### Requirement
After locating the line that contains "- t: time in" in the records below, write out exactly that line and each line after it through the one that contains "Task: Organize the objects", and nothing else.

### Information provided
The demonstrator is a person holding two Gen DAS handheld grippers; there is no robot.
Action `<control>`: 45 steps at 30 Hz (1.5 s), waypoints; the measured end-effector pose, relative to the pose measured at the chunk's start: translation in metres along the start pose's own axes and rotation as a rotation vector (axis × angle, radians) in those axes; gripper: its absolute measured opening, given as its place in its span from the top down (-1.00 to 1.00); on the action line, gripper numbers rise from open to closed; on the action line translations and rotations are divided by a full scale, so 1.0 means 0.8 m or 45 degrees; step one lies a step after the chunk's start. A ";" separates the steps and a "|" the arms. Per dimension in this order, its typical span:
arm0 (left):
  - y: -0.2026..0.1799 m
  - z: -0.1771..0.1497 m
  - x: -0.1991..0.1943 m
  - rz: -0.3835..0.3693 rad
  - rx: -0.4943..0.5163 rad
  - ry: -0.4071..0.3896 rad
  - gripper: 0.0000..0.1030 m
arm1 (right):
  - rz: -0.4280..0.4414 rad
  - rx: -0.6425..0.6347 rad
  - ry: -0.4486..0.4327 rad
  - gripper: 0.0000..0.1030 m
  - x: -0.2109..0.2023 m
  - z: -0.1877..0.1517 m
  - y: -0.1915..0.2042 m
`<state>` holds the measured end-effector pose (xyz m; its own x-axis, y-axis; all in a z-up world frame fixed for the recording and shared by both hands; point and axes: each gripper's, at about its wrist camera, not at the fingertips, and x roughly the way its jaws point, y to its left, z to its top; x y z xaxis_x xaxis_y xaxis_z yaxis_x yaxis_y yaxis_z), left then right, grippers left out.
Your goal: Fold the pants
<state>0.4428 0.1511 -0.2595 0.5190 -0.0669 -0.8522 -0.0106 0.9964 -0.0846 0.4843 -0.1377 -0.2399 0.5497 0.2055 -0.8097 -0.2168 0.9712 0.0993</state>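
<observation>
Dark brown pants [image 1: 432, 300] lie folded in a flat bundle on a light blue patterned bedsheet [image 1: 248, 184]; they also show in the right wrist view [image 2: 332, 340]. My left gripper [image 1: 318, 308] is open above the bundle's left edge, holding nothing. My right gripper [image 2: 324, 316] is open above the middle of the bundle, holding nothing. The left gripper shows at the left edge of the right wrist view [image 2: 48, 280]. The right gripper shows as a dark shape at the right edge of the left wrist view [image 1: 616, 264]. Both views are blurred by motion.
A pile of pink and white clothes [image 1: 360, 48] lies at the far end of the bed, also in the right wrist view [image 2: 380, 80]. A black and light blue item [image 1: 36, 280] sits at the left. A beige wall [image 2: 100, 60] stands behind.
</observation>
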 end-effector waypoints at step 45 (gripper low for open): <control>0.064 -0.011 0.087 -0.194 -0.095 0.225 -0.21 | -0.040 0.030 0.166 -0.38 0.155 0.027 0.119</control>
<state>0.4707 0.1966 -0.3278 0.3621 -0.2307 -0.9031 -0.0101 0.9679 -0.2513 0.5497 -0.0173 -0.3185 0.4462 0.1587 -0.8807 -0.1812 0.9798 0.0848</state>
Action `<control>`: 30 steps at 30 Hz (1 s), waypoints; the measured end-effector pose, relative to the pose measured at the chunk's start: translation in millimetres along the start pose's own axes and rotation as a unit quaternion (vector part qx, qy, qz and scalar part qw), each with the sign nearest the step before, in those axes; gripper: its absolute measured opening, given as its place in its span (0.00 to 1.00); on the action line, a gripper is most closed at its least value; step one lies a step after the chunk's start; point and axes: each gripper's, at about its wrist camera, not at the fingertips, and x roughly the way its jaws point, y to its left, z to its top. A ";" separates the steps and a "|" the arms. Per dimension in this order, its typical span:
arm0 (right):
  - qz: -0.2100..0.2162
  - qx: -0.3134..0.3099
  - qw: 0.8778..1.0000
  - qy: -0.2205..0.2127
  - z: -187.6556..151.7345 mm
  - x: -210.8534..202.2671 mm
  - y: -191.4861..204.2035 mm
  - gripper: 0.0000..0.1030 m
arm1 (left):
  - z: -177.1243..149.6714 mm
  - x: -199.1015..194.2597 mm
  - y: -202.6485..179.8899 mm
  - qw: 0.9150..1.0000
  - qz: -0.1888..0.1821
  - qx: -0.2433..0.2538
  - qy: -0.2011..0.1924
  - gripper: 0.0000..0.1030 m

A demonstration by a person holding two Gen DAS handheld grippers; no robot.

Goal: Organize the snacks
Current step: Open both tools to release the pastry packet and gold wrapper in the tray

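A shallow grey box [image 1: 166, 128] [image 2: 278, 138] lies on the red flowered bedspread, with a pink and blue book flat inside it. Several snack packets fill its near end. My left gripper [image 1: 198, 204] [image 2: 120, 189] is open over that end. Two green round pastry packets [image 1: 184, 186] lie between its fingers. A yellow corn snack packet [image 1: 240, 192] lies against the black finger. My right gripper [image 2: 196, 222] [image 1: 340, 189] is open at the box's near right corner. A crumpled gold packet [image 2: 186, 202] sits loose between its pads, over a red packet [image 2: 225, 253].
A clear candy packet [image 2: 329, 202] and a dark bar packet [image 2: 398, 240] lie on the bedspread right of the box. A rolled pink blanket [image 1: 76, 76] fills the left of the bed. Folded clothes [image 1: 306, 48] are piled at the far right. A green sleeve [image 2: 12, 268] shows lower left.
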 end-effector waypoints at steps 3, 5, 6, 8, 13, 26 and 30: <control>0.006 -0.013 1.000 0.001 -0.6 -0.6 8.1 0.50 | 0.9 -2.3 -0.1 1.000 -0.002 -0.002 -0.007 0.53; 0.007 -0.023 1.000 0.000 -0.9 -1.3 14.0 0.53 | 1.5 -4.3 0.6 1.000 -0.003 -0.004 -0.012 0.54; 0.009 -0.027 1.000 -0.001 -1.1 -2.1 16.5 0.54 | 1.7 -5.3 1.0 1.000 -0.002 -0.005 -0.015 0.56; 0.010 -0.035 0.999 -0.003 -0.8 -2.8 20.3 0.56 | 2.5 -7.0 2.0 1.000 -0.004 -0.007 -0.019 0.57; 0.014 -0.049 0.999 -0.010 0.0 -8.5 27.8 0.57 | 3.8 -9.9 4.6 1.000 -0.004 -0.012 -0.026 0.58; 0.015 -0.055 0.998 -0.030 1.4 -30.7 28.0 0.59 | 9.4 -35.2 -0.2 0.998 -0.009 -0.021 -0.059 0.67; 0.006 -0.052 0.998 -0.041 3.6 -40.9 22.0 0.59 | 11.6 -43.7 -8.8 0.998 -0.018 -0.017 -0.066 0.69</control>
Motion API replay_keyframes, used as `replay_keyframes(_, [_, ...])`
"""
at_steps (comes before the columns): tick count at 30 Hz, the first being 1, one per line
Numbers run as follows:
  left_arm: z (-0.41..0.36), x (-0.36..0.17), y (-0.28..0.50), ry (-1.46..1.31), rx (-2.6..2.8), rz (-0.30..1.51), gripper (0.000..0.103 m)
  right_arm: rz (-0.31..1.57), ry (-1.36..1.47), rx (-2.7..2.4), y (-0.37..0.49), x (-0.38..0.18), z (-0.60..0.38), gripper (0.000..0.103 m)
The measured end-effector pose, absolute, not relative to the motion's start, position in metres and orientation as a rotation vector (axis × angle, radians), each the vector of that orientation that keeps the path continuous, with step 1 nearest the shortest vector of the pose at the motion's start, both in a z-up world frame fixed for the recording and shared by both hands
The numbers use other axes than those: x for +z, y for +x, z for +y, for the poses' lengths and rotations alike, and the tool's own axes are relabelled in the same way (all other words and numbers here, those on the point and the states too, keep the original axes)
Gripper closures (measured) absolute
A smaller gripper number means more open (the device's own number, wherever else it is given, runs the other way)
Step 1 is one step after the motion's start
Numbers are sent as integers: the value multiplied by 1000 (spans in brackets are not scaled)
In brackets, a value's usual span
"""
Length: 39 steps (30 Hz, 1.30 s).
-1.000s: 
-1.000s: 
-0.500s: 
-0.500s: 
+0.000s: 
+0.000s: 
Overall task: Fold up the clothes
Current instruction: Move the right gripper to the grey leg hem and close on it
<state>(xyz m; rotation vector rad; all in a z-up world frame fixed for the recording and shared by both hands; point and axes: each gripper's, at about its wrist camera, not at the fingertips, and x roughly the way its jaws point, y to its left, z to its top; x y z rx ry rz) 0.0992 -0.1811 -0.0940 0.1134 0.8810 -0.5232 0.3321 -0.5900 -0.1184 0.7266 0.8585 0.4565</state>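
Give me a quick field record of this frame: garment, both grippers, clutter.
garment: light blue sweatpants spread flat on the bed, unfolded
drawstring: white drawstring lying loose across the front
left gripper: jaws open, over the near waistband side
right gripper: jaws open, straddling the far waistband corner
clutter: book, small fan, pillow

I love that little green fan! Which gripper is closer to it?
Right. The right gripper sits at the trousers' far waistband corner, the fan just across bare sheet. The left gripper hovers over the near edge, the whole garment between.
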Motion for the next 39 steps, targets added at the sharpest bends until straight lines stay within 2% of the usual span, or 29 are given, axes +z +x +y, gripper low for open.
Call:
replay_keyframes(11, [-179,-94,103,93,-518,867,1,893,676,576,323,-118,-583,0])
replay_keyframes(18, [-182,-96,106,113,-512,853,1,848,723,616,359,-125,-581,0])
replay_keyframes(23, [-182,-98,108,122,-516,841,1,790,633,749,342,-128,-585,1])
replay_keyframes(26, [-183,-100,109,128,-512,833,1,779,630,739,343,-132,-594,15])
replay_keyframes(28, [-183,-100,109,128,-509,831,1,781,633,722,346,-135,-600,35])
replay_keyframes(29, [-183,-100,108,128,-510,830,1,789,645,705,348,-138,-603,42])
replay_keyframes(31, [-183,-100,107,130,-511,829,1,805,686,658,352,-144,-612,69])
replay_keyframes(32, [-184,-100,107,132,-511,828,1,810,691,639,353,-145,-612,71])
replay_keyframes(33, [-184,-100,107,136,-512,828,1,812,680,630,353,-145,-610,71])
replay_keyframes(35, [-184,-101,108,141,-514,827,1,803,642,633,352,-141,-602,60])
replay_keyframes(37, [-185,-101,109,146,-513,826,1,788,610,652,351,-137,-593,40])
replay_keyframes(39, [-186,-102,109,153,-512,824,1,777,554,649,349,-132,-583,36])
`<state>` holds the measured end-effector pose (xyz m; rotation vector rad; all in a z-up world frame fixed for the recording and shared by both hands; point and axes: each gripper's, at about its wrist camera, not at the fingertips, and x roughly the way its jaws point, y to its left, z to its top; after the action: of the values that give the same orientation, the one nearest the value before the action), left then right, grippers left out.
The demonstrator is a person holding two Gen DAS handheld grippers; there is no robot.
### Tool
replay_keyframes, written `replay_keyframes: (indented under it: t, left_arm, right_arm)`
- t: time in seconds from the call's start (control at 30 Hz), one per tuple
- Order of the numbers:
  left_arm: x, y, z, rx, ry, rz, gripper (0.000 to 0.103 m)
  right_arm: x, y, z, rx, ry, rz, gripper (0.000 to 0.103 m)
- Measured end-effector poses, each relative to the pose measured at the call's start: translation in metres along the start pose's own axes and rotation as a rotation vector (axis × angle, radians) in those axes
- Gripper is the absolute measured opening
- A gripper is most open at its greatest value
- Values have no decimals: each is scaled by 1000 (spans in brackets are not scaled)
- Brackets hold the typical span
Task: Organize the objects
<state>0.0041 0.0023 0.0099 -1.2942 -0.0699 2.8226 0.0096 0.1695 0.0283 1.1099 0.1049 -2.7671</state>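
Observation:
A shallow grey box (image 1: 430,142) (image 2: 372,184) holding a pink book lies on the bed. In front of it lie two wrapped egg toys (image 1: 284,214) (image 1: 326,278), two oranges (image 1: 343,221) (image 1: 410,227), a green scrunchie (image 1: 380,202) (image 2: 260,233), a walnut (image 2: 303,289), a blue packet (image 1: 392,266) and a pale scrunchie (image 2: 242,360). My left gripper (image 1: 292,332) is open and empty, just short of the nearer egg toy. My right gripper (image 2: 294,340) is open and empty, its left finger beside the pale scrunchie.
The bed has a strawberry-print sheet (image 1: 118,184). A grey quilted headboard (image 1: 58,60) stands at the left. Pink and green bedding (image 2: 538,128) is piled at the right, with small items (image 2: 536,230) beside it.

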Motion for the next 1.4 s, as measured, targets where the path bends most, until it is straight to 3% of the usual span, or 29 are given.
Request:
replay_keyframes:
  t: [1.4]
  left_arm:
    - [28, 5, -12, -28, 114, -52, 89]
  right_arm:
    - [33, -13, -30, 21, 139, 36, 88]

### Output for this task
- t: time in seconds from the call's start (control at 30 Hz), one per tuple
- Order of the numbers:
  left_arm: x, y, z, rx, ry, rz, gripper (0.000 to 0.103 m)
  right_arm: x, y, z, rx, ry, rz, gripper (0.000 to 0.103 m)
- Measured end-effector poses, each relative to the pose measured at the call's start: translation in metres along the start pose's own axes and rotation as a rotation vector (axis × angle, radians) in those axes
- Gripper is the absolute measured opening
- A gripper is most open at its greatest value
- Values have no decimals: each is scaled by 1000 (spans in brackets are not scaled)
- Brackets hold the typical span
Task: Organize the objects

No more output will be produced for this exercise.